#### Input data

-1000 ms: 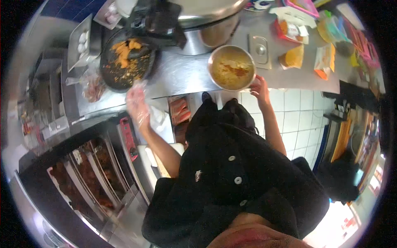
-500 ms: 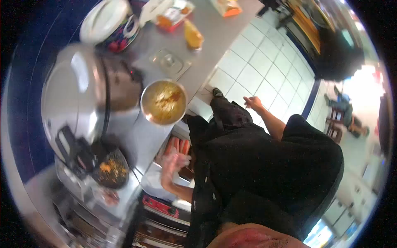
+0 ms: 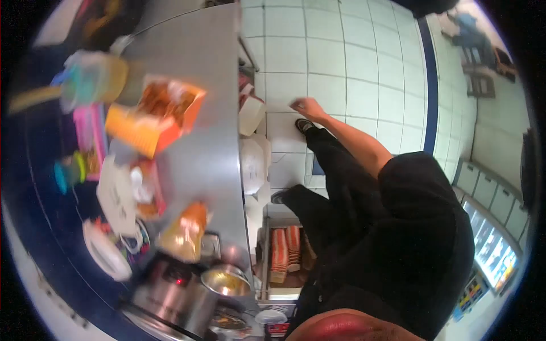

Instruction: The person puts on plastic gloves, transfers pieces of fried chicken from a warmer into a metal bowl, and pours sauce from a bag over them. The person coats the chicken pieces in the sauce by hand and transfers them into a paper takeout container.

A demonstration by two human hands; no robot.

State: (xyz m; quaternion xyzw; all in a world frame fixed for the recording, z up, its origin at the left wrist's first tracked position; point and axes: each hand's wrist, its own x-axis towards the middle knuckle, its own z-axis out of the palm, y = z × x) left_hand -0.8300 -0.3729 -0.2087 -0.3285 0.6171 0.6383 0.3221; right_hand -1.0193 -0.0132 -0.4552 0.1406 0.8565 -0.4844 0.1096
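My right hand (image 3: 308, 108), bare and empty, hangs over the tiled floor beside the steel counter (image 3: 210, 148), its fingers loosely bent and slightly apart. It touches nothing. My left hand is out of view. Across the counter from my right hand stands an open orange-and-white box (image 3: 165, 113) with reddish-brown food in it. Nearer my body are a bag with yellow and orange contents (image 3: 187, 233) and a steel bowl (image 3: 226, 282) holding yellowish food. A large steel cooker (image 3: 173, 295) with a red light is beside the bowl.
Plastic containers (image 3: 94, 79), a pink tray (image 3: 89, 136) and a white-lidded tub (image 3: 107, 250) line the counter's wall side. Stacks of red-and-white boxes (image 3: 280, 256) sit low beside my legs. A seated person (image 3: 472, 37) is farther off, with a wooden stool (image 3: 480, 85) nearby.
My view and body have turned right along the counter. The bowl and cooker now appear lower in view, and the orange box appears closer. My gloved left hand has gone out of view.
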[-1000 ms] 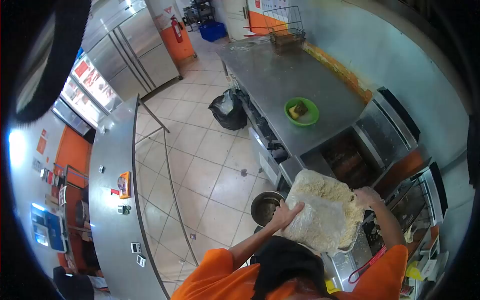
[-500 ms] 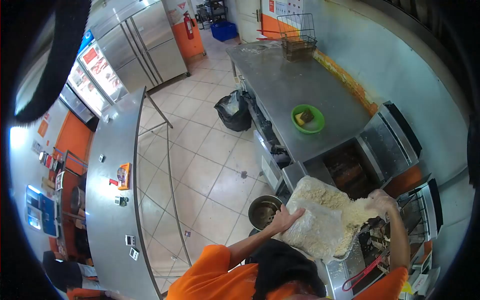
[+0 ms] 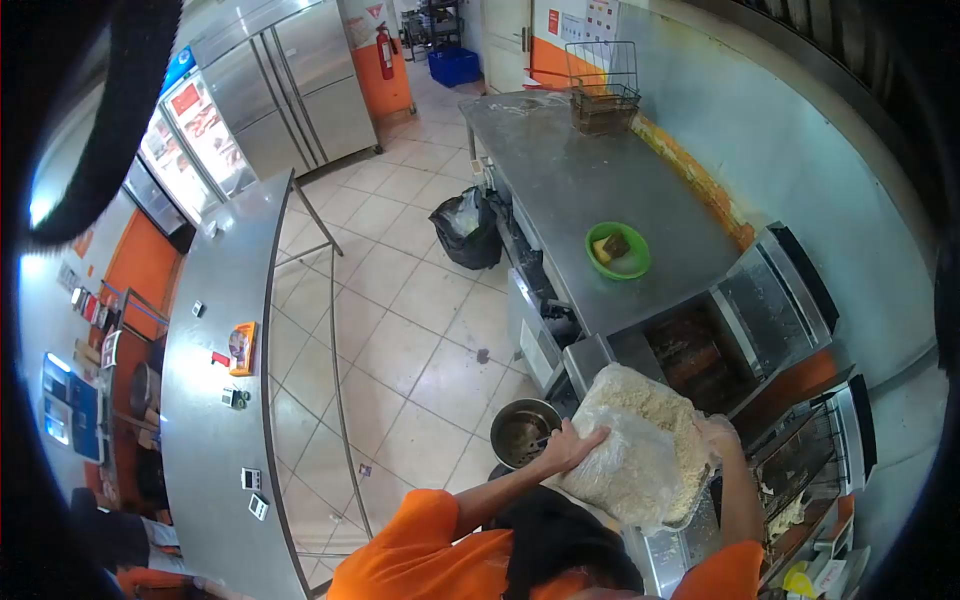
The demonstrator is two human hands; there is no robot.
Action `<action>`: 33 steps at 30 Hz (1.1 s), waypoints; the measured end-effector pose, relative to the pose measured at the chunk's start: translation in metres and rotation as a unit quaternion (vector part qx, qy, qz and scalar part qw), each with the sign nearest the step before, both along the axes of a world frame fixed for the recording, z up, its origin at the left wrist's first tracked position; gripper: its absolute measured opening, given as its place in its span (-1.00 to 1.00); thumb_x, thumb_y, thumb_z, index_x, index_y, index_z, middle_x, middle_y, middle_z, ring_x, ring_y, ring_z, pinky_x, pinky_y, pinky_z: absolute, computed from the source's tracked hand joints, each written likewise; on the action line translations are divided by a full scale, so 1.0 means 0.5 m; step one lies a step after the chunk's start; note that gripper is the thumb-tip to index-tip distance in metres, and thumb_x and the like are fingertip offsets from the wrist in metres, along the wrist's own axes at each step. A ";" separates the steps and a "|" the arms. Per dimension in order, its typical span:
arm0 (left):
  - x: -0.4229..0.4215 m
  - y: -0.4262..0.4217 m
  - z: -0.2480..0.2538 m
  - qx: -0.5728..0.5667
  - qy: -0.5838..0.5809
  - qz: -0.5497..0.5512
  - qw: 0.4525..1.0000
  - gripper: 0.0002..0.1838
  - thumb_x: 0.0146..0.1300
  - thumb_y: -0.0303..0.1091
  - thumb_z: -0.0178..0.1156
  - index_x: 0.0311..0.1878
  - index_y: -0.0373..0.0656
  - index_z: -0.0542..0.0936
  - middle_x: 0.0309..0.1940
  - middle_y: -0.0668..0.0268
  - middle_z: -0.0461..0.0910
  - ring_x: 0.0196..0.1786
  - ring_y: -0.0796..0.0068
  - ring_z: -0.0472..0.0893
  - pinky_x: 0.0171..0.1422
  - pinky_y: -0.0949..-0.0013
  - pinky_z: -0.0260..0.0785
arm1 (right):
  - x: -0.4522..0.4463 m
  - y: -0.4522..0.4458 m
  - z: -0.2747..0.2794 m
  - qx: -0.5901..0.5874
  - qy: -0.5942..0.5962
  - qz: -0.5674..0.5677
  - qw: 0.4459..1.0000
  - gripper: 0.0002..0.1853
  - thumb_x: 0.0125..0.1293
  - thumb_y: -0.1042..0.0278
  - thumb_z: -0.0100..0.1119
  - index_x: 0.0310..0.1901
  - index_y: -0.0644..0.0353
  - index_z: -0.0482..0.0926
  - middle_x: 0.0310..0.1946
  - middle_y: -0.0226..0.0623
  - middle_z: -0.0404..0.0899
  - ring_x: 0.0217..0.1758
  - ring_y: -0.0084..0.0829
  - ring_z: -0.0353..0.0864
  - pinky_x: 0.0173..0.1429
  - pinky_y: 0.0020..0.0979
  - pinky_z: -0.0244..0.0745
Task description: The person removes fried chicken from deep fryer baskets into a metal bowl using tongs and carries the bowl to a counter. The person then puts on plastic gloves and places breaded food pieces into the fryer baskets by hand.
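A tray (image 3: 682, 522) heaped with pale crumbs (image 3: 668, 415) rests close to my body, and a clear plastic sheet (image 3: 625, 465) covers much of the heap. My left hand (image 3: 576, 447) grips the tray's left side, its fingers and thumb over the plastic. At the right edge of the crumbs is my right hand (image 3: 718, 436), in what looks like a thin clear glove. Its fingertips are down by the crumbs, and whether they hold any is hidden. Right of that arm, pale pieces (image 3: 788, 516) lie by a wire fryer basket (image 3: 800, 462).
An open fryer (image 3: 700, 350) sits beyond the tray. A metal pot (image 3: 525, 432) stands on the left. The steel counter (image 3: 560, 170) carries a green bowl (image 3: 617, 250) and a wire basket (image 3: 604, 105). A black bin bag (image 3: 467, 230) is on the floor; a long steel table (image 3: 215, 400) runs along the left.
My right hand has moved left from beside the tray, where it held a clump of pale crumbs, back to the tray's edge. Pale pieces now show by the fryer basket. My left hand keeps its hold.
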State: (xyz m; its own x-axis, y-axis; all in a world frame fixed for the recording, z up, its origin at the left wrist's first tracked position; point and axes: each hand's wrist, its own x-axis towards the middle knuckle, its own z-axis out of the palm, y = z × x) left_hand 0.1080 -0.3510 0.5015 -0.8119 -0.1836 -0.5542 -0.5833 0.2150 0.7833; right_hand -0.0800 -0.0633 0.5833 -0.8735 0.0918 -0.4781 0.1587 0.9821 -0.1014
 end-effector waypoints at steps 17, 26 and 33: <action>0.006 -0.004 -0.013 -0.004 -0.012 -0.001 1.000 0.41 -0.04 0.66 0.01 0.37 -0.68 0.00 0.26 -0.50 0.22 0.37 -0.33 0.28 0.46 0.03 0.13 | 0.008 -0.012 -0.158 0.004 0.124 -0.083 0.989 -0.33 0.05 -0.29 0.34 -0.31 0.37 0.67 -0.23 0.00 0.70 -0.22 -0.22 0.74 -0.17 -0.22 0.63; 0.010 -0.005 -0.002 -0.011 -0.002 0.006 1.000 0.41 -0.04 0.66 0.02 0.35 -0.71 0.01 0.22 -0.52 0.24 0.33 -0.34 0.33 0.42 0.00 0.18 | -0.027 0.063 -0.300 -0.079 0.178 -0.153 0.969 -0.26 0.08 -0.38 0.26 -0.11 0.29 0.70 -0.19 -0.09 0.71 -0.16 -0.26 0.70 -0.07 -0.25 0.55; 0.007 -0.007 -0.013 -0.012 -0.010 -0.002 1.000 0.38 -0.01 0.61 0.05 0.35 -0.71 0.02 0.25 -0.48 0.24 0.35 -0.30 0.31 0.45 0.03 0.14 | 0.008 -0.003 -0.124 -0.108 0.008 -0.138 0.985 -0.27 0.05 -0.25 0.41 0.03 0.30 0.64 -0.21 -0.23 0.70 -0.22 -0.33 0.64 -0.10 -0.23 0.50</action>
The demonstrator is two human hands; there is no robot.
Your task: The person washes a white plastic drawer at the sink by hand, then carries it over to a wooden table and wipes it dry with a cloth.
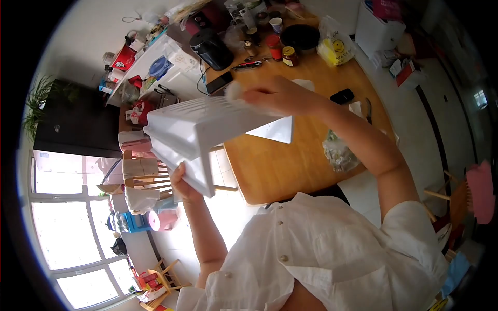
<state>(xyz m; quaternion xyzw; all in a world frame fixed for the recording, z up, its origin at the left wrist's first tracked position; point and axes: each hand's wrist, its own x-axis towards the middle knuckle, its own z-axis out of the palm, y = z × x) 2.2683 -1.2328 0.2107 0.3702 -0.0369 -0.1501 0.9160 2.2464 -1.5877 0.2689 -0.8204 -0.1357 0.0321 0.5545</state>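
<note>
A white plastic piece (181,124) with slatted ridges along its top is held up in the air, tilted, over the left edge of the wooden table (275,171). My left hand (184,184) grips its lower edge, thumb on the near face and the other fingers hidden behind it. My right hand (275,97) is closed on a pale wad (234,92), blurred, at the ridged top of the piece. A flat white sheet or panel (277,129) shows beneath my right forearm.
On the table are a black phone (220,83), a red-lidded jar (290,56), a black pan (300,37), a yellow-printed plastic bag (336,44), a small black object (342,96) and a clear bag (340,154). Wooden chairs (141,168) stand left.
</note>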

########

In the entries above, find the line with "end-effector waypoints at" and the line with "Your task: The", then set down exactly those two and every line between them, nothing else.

 end-effector waypoints at steps 17, 26 and 33: <action>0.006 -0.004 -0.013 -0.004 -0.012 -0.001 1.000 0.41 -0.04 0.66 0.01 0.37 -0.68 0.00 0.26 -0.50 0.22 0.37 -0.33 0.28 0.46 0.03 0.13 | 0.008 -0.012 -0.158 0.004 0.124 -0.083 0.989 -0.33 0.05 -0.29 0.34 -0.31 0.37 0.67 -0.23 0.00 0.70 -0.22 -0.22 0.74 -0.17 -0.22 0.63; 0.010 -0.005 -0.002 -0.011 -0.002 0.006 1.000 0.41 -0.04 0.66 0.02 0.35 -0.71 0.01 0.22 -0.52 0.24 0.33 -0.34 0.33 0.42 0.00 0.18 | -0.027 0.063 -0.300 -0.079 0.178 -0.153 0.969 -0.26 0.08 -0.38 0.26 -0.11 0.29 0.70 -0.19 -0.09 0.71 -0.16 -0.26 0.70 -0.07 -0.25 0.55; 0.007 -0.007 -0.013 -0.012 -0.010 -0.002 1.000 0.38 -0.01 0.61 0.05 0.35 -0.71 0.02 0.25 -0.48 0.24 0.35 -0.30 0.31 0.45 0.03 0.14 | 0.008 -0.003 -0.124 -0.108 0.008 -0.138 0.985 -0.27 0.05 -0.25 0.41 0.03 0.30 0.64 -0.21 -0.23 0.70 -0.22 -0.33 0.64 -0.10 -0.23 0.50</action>
The demonstrator is two human hands; there is no robot.
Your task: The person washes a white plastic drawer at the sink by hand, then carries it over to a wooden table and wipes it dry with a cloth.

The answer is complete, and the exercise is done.